Effects of compounds on postentry steps of SARS-CoV life cycle. Compounds were tested for the ability to block SARS-CoV replication in a replicon-based system. HEK 293T cells were transfected with a plasmid encoding a SARS-CoV replicon in the presence of 20 μM SSAA09E1, SSAA09E2, or SSAA09E3 as described in the text. SSYA10-001 is a SARS-CoV replication inhibitor that targets the nsp13 helicase. Total RNA was isolated at 48 h posttransfection and analyzed by RT-qPCR as described in the text and as we have previously published (41, 55). Experiments were repeated three times, each time in triplicate, and error bars represent standard deviations for three independent experiments.

Fig 9

Stages of SARS-CoV entry inhibited by novel SARS-CoV small-molecule inhibitors. Following interaction of SARS-S with the ACE2 receptor on the permissive cell surface, the virus is endocytosed.
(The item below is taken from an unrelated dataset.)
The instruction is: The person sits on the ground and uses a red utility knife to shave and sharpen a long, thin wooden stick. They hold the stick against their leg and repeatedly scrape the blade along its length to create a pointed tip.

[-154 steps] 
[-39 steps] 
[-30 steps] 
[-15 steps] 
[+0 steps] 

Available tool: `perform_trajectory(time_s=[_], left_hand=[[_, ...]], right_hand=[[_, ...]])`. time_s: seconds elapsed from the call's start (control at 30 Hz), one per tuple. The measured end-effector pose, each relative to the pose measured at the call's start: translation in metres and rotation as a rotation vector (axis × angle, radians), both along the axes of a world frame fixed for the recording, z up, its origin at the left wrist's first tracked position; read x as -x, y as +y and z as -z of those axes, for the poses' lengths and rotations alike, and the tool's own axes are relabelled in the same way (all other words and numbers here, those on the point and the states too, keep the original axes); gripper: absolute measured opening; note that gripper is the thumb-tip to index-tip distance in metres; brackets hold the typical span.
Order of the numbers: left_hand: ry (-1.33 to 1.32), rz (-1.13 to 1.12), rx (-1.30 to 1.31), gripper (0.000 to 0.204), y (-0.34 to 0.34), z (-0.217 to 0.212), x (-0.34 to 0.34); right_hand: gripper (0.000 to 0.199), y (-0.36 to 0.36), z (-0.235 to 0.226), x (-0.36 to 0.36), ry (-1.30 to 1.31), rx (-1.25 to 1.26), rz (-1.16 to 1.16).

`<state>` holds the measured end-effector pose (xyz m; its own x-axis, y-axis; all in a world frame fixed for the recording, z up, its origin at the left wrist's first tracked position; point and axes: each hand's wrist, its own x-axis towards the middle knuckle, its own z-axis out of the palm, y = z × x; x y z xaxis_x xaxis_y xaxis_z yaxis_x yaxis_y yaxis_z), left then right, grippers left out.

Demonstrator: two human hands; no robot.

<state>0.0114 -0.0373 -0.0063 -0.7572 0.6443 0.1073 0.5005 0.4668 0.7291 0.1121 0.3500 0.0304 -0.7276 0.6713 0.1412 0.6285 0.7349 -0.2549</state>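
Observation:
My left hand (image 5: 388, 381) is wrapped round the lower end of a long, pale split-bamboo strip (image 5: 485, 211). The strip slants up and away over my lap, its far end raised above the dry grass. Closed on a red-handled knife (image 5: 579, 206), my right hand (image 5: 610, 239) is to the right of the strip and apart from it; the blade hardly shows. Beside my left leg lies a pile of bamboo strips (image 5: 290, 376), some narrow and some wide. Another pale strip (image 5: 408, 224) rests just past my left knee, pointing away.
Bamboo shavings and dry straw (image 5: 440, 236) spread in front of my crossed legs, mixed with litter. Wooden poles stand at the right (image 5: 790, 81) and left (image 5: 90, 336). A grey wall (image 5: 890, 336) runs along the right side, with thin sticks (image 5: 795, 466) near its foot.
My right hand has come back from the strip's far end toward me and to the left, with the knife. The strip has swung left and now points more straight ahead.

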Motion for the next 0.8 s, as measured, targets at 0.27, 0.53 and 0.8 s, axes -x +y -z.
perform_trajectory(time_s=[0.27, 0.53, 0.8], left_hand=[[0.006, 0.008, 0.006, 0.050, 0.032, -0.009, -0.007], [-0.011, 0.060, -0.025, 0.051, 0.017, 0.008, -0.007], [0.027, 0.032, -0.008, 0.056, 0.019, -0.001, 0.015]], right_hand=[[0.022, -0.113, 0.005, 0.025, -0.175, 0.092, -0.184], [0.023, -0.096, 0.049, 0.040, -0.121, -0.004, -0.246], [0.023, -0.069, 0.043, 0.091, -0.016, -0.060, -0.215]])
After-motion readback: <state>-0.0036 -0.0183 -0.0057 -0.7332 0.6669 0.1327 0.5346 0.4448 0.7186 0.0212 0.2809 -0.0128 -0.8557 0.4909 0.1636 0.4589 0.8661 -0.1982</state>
After endocytosis of the virus, cathepsin L cleaves SARS-S to S1 and S2, allowing subsequent fusion of the viral membrane with the endosomal membrane. Our data suggest that SSAA09E2 prevents viral entry by blocking the interaction of SARS-S with the ACE2 receptor, SSAA09E1 impedes viral entry by inhibiting cathepsin L processing of the SARS-S envelope in the endosome, and SSAA09E3 inhibits viral entry by preventing fusion of the viral membrane with the host cellular membrane.